Report by T V Jayan; Photographs by Pradip Saha
Still life in waves
After the deluge, it's us
The bustle's gone out of Tharangambadi. The once-prosperous Dutch-controlled port was before last year's tsunami a contented fishing village -- albeit a pretty big one. Then it was ravaged. If you walk its street today, you will see the signs of devastation -- the pile of historical rubble -- in your face. But if you want to see through the lens of television -- screaming victim, victim -- sorry, you need a new pair of glasses. The bustle's still there -- the morning fish market, the children in the street wanting to be photographed and the old man selling odds and ends in a shop financed by an ngo. They're all there, must we say it, because they survived -- in spite of, most of the time.
A year on, Tamil Nadu, the state hit hardest by the tsunami, is still struggling to put rehabilitation programmes on a secure footing. The magnitude of the task is not in question, but the progress made by the government is. The tsunami destroyed or damaged about 130,000 houses -- about 9 lakh people were affected.
In March 2005, the state government announced a plan to reconstruct all the 130,000 houses. But a note released in November had a revised target of 92,000 houses in two phases: 45,000 by March 2006; and the rest by September 2006.To meet its target, it pushed the programme hard, especially because an earlier target for building a significant number by the year-end -- the first anniversary -- was washed out by the floods and cyclones that hit Tamil Nadu in October and November. But this unseemly haste -- according to workers on the ground, driven partly by the fact that assembly elections are due in the state in 2006 -- made the government ignore factors that damaged the rehabilitation plan.
"Poor selection of land is certainly one of the problems," says Sandeep Virmani, of the Bhuj-based Honnarshala Foundation, who is coordinating with a number of ngo s working on the ground. The recent floods exposed this brutally, by flooding many houses that had been built in low-lying areas. The government has now gone into a damage-control mode by trying to fill up these areas to raise their level. But this plan too is fraught with danger. "This will only add to the problems. The low-lying areas may be drainage channels, natural or otherwise, considering that the sea is so close," says Prashant Hadeo, an ecological planner with Auroville, in Pondicherry. "Blocking these channels will mean flooding neighbouring areas."
Criticism has also been directed at the lack of imagination in designing the houses and laying out the settlements, but there are more fundamental concerns about the suitability of the materials being used to make them. "Most newly built houses are made of reinforced concrete. If one is going to have concrete houses in coastal areas, then the cement and steel should be of high grade," says K S Jagdish, emeritus professor, department of civil engineering, Indian Institute of Science, Bangalore. He says that the salt in the air could corrode them. Jagdish says brick houses would have been more suitable.
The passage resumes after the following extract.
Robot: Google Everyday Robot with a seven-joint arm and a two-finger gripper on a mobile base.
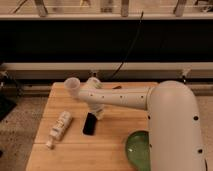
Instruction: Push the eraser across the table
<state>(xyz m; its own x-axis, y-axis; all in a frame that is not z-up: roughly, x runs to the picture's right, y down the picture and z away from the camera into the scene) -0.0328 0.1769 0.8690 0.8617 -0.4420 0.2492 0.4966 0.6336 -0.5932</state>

A large number of the problems could have been avoided had there been a genuine attempt to involve beneficiaries, following the Bhuj model, in which they were given the responsibility of rebuilding their houses. This ensured that the houses were more habitable and of better quality. Indonesia and Thailand followed this model, as did Jammu and Kashmir after last year's earthquake. But, as Virmani observes, Tamil Nadu did not (see box: Fishing villages redefined).
But there have been some bouquets for the government. Annie George, coordinator of ngo Coordination and Resource Committee (ncrc) from Nagapattinam, thinks that the government is doing a balanced job, given the constraints. "It is not that they aren't amenable to suggestions. For instance, many fishing hamlets in Nagapattinam district did not like sites acquired for relocation. The authorities were ready to change them," she says. Also, the government relented on coastal regulation zone (crz) rules, allowing rebuilding of houses within 500 metres of the high-tide line, after ngos convinced it that fisherfolk needed to live closer to the sea.
The government has, to be fair, tried to decentralise work by encouraging the involvement of ngos -- they are slated to build in excess of 40,000 houses -- just laying down the basic guidelines. Houses have to be disaster-proof, occupy at least 28-30 square metres and be at least 200 metres from the high-tide line. The government is giving 121.45 square metres in rural areas and 60.70 square metres in urban areas. But involving ngos has not worked wonders. In most cases, they entrust work to contractors, defeating the purpose of decentralisation.
But some ngos have scripted success stories. The South Indian Federation of Fishermen Societies (siffs), which is building 1,050 houses in Tharangambadi in Nagapattinam district, has ensured the participation of houseowners. It convinced the government to let it select sites and then made certain that people had the choice of where to relocate, if at all.